Не вставая с койки, он коснулся рукой печки, которая обогревала сразу две камеры. Она была комнатной температуры, потому что берегли топливо. Он сам не знал, сколько его нужно. Он никогда его не зажигал. Это всегда делал сосед в соседней камере. Мок в этой тюрьме, особенно после выхода из карцера, ничего не делал, не выполнял даже самых простых действий. Многие хотели ему служить. От страха и от восхищения. Когда охранник провожал его на допрос, в камерах шептали: «Без дыхания». Когда он возвращался с допросов, на которых, впрочем, не говорил ни одного слова, заключенные стучали ложками по мискам. Это была музыка победы, какофонический панегирик в честь триумфатора.
Он хорошо устроился в следственной тюрьме на Фрайбургерштрассе. Будучи прирожденным педантом, он ценил регулярный ритм дня. Три тех же самых приема пищи в течение дня он считал само собой разумеющимся. Бывший гурман и сибарит инстинктивно научился фильтровать ароматы и вкусы. Его небо и обоняние посылали в мозг только те раздражители, которые были приняты ими. Поэтому — в отличие от заключенных, стражников, адвокатов в суде и даже жителей окрестных многоквартирных домов — он никогда не чувствовал удушливого запаха, когда в девять утра выносили ведра с фекалиями и сливали их в большую бочку во дворе. Из пригоревшей каши он старался высосать, а вернее сотворить, совершенно все, что ему нравилось: какой-то далекий и неясный запах копчености и деликатесного лука, какой-то скрытый запах солонины. Впрочем, он научился простому трюку, который позволял любому заключенному каким-то образом нивелировать отвратительный вкус переваренной моркови, а также соуса из брюквы и сельдерея, в котором плавали жилы и тонкие хлопья самого жесткого мяса.
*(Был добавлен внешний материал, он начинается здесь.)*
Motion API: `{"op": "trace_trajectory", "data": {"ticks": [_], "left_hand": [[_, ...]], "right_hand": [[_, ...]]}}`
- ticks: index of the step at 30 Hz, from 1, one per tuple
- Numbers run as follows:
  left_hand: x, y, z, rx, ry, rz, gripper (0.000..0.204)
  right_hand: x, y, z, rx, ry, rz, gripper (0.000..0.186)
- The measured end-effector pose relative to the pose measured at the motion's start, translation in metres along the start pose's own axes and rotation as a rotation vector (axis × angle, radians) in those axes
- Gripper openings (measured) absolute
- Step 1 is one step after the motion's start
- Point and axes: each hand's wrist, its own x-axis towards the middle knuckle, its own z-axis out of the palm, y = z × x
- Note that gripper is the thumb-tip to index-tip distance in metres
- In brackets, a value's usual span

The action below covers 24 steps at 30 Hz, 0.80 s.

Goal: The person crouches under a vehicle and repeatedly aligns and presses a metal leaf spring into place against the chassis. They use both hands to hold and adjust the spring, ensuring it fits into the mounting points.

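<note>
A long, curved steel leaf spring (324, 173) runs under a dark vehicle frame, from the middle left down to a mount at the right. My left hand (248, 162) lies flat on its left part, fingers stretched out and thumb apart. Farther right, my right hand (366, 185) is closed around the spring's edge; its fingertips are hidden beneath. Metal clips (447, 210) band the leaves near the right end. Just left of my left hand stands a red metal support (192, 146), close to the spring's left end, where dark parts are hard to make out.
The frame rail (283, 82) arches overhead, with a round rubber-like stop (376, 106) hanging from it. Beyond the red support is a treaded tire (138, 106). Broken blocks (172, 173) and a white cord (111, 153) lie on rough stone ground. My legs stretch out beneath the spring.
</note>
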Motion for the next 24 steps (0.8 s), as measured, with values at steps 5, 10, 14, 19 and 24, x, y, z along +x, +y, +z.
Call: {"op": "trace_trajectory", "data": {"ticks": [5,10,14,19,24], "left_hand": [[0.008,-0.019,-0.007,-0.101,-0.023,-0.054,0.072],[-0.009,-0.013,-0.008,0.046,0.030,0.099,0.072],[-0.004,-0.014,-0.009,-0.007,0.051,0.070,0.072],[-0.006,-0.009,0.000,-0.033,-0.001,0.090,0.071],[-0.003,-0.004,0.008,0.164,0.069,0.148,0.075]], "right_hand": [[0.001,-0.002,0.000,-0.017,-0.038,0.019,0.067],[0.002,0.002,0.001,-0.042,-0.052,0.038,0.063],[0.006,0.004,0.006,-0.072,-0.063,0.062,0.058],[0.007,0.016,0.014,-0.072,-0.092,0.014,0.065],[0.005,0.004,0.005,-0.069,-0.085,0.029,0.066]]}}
За едой он просто затыкал нос. Тогда исчезал настоящий вкус, а чувства реагировали на вкус потенциальный. Иногда фильтр переставал работать. Он не нервничал тогда, не жаловался и не злился. Он вспоминал сцену своего последнего разговора с Гансом Пресслом. Он видел его умоляющие глаза и говорил сам себе с нежной, ласковой улыбкой: «Это твое покаяние, Эберхард, за Прессла. Хвала милостивому Богу, что он не задал тебе хуже. А если Ему понравится испытывать тебя чем-то более выразительным, например постоянной болью или неизлечимой болезнью, то ты примешь это со смирением. Ты не Иов, но ты можешь им быть».